* _What to work on_: Up to and including the line with "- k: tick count", repeat every line of the listing exactly, beginning at the first.

* _Data shown_:

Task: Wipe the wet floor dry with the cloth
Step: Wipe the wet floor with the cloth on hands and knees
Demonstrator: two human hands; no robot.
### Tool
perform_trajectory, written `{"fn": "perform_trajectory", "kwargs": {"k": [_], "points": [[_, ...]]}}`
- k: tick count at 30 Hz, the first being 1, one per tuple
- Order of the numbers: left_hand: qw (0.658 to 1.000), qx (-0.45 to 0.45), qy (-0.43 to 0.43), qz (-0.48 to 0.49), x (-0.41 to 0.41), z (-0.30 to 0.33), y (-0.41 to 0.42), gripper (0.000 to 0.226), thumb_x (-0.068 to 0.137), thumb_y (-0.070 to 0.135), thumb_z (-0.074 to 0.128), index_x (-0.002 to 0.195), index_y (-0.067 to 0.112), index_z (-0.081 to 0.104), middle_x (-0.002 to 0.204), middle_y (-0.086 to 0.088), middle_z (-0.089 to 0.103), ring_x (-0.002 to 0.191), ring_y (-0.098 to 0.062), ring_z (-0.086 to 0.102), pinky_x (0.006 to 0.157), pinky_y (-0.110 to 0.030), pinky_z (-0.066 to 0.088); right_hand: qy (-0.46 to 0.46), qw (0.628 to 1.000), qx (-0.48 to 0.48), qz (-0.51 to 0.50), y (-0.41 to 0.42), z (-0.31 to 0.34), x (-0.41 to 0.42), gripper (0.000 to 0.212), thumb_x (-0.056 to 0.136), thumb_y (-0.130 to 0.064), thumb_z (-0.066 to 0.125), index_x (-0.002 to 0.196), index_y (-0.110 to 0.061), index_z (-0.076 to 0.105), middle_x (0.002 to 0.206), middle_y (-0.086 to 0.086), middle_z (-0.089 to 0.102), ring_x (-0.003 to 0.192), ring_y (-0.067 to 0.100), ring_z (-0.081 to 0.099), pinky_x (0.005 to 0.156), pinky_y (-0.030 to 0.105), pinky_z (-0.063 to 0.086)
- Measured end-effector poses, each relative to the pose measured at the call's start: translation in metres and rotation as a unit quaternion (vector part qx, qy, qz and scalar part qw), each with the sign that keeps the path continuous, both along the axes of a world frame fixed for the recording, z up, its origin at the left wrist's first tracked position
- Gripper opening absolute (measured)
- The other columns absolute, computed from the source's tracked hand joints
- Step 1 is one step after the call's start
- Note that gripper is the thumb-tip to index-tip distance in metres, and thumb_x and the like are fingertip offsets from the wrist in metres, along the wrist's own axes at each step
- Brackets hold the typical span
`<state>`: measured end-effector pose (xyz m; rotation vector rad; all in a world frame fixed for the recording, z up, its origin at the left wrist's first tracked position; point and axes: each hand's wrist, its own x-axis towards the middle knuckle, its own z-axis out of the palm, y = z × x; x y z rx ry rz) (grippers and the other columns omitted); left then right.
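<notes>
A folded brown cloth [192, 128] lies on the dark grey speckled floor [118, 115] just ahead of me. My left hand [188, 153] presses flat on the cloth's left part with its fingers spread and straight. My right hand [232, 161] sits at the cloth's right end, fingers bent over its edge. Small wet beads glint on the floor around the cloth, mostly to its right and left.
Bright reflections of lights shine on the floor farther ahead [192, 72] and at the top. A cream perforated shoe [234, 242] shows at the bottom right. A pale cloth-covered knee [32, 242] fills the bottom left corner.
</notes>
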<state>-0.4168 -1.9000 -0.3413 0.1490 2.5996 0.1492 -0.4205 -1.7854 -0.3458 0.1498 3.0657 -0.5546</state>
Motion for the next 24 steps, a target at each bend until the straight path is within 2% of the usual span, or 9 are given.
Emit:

* _Answer section_:
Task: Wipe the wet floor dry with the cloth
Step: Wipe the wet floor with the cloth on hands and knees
Demonstrator: two human hands; no robot.
### Tool
perform_trajectory, written `{"fn": "perform_trajectory", "kwargs": {"k": [_], "points": [[_, ...]]}}`
- k: tick count at 30 Hz, the first being 1, one per tuple

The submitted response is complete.